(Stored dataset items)
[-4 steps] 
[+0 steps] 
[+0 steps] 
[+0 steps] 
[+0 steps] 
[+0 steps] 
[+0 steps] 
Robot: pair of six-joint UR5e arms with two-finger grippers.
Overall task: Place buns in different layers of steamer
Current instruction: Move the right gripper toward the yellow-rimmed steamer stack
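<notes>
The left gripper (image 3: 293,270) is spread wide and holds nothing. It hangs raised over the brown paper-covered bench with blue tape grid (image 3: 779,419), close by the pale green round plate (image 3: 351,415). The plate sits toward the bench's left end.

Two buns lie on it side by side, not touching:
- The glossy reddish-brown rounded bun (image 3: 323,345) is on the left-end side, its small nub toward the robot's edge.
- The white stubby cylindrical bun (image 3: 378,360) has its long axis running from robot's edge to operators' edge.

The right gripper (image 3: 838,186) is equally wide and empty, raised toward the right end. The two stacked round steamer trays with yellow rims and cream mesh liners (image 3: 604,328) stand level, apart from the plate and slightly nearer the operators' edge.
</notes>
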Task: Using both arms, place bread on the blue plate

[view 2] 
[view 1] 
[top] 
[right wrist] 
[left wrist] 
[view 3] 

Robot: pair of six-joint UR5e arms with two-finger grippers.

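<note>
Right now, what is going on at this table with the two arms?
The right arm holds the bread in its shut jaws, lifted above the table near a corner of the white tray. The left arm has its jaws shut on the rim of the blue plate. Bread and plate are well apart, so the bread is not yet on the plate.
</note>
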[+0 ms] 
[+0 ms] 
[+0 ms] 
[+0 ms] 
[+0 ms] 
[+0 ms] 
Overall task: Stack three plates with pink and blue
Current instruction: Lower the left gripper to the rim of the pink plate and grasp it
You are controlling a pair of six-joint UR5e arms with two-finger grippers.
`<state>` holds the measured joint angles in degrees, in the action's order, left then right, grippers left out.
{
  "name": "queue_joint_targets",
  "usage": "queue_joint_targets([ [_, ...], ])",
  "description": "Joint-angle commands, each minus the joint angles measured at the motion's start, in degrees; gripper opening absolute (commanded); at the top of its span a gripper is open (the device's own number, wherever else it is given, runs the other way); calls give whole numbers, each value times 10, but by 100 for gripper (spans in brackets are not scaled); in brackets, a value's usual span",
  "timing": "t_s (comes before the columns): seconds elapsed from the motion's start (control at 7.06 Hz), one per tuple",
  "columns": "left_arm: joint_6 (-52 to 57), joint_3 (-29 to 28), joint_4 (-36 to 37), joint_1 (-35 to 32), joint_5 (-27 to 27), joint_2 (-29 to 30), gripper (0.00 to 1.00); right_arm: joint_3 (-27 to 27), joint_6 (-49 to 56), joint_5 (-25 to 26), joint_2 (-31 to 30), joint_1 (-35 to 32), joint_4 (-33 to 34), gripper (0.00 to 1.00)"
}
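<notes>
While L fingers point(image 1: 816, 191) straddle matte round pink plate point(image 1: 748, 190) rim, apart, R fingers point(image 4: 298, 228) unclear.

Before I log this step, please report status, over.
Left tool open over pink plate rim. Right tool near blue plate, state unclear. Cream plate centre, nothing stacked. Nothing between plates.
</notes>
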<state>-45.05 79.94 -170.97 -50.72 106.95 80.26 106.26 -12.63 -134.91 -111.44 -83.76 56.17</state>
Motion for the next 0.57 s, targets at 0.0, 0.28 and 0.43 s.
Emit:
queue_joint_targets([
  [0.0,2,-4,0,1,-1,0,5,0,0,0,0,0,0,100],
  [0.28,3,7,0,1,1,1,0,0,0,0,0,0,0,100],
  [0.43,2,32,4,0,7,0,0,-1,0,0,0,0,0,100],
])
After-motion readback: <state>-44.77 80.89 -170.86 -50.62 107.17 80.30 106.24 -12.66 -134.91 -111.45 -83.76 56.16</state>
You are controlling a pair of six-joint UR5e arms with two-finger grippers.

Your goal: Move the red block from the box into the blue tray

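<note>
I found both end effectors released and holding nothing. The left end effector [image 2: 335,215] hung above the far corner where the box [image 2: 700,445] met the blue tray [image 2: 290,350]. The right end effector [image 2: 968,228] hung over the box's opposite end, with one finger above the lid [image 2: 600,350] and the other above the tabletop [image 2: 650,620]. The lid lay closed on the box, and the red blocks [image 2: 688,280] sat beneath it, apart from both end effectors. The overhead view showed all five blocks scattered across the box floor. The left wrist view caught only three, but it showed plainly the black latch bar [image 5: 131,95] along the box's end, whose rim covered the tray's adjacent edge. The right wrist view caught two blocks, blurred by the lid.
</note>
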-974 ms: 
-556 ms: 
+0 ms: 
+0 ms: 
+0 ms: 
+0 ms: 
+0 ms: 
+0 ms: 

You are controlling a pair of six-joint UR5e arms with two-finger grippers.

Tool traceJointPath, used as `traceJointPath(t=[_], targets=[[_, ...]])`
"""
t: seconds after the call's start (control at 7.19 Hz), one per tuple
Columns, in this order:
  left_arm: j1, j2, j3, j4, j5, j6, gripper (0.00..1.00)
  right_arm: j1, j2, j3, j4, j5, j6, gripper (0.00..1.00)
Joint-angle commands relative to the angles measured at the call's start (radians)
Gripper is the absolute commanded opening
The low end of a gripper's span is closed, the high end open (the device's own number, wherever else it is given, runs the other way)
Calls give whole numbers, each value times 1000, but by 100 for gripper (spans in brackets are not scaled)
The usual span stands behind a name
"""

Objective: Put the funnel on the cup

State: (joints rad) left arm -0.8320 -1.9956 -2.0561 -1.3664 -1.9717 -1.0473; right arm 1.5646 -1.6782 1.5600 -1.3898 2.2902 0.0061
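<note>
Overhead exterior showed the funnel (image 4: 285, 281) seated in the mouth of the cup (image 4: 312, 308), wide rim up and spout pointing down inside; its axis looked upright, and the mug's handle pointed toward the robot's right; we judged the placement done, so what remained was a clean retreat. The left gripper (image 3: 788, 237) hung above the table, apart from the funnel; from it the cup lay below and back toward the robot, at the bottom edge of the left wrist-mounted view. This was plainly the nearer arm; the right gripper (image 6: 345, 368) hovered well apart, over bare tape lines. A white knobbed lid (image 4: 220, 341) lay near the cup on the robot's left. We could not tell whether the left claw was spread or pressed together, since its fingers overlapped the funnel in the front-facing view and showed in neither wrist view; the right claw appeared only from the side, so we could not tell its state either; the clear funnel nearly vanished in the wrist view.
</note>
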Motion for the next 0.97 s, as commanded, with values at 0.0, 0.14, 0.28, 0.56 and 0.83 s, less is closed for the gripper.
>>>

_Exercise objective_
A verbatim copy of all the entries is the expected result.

_Result below_
[-4 steps] 
[+0 steps] 
[+0 steps] 
[+0 steps] 
[+0 steps] 
[+0 steps] 
[+0 steps] 
Robot: pair of six-joint UR5e arms with two-finger grippers.
Overall task: Place buns in different layers of steamer
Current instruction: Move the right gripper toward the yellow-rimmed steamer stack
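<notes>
The left gripper (image 3: 293,270) is spread wide and holds nothing. It hangs raised over the brown paper-covered bench with blue tape grid (image 3: 779,419), close by the pale green round plate (image 3: 351,415). The plate sits toward the bench's left end.

Two buns lie on it side by side, not touching:
- The glossy reddish-brown rounded bun (image 3: 323,345) is on the left-end side, its small nub toward the robot's edge.
- The white stubby cylindrical bun (image 3: 378,360) has its long axis running from robot's edge to operators' edge.

The right gripper (image 3: 838,186) is equally wide and empty, raised toward the right end. The two stacked round steamer trays with yellow rims and cream mesh liners (image 3: 604,328) stand level, apart from the plate and slightly nearer the operators' edge.
</notes>
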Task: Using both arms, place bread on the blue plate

[view 2] 
[view 1] 
[top] 
[right wrist] 
[left wrist] 
[view 3] 

Robot: pair of six-joint UR5e arms with two-finger grippers.

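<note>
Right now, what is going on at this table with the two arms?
The right arm holds the bread in its shut jaws, lifted above the table near a corner of the white tray. The left arm has its jaws shut on the rim of the blue plate. Bread and plate are well apart, so the bread is not yet on the plate.
</note>
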[+0 ms] 
[+0 ms] 
[+0 ms] 
[+0 ms] 
[+0 ms] 
[+0 ms] 
Overall task: Stack three plates with pink and blue
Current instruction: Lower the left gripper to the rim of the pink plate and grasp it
You are controlling a pair of six-joint UR5e arms with two-finger grippers.
`<state>` holds the measured joint angles in degrees, in the action's order, left then right, grippers left out.
{
  "name": "queue_joint_targets",
  "usage": "queue_joint_targets([ [_, ...], ])",
  "description": "Joint-angle commands, each minus the joint angles measured at the motion's start, in degrees; gripper opening absolute (commanded); at the top of its span a gripper is open (the device's own number, wherever else it is given, runs the other way); calls give whole numbers, each value times 10, but by 100 for gripper (spans in brackets are not scaled); in brackets, a value's usual span",
  "timing": "t_s (comes before the columns): seconds elapsed from the motion's start (control at 7.06 Hz), one per tuple",
  "columns": "left_arm: joint_6 (-52 to 57), joint_3 (-29 to 28), joint_4 (-36 to 37), joint_1 (-35 to 32), joint_5 (-27 to 27), joint_2 (-29 to 30), gripper (0.00 to 1.00); right_arm: joint_3 (-27 to 27), joint_6 (-49 to 56), joint_5 (-25 to 26), joint_2 (-31 to 30), joint_1 (-35 to 32), joint_4 (-33 to 34), gripper (0.00 to 1.00)"
}
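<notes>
While L fingers point(image 1: 816, 191) straddle matte round pink plate point(image 1: 748, 190) rim, apart, R fingers point(image 4: 298, 228) unclear.

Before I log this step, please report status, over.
Left tool open over pink plate rim. Right tool near blue plate, state unclear. Cream plate centre, nothing stacked. Nothing between plates.
</notes>
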<state>-45.05 79.94 -170.97 -50.72 106.95 80.26 106.26 -12.63 -134.91 -111.44 -83.76 56.17</state>
Motion for the next 0.57 s, targets at 0.0, 0.28 and 0.43 s.
Emit:
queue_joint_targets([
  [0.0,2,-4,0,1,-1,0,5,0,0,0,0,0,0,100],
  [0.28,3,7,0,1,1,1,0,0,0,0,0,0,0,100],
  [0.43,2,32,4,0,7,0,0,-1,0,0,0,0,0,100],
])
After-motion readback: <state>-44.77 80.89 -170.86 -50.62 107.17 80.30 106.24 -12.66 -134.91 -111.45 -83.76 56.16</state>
You are controlling a pair of six-joint UR5e arms with two-finger grippers.

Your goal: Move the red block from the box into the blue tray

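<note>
I found both end effectors released and holding nothing. The left end effector [image 2: 335,215] hung above the far corner where the box [image 2: 700,445] met the blue tray [image 2: 290,350]. The right end effector [image 2: 968,228] hung over the box's opposite end, with one finger above the lid [image 2: 600,350] and the other above the tabletop [image 2: 650,620]. The lid lay closed on the box, and the red blocks [image 2: 688,280] sat beneath it, apart from both end effectors. The overhead view showed all five blocks scattered across the box floor. The left wrist view caught only three, but it showed plainly the black latch bar [image 5: 131,95] along the box's end, whose rim covered the tray's adjacent edge. The right wrist view caught two blocks, blurred by the lid.
</note>
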-974 ms: 
-556 ms: 
+0 ms: 
+0 ms: 
+0 ms: 
+0 ms: 
+0 ms: 
+0 ms: 

You are controlling a pair of six-joint UR5e arms with two-finger grippers.

Tool traceJointPath, used as `traceJointPath(t=[_], targets=[[_, ...]])`
"""
t: seconds after the call's start (control at 7.19 Hz), one per tuple
Columns, in this order:
  left_arm: j1, j2, j3, j4, j5, j6, gripper (0.00..1.00)
  right_arm: j1, j2, j3, j4, j5, j6, gripper (0.00..1.00)
Joint-angle commands relative to the angles measured at the call's start (radians)
Gripper is the absolute commanded opening
The low end of a gripper's span is closed, the high end open (the device's own number, wherever else it is given, runs the other way)
Calls give whole numbers, each value times 1000, but by 100 for gripper (spans in brackets are not scaled)
The usual span stands behind a name
"""

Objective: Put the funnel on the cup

State: (joints rad) left arm -0.8320 -1.9956 -2.0561 -1.3664 -1.9717 -1.0473; right arm 1.5646 -1.6782 1.5600 -1.3898 2.2902 0.0061
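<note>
Overhead exterior showed the funnel (image 4: 285, 281) seated in the mouth of the cup (image 4: 312, 308), wide rim up and spout pointing down inside; its axis looked upright, and the mug's handle pointed toward the robot's right; we judged the placement done, so what remained was a clean retreat. The left gripper (image 3: 788, 237) hung above the table, apart from the funnel; from it the cup lay below and back toward the robot, at the bottom edge of the left wrist-mounted view. This was plainly the nearer arm; the right gripper (image 6: 345, 368) hovered well apart, over bare tape lines. A white knobbed lid (image 4: 220, 341) lay near the cup on the robot's left. We could not tell whether the left claw was spread or pressed together, since its fingers overlapped the funnel in the front-facing view and showed in neither wrist view; the right claw appeared only from the side, so we could not tell its state either; the clear funnel nearly vanished in the wrist view.
</note>
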Motion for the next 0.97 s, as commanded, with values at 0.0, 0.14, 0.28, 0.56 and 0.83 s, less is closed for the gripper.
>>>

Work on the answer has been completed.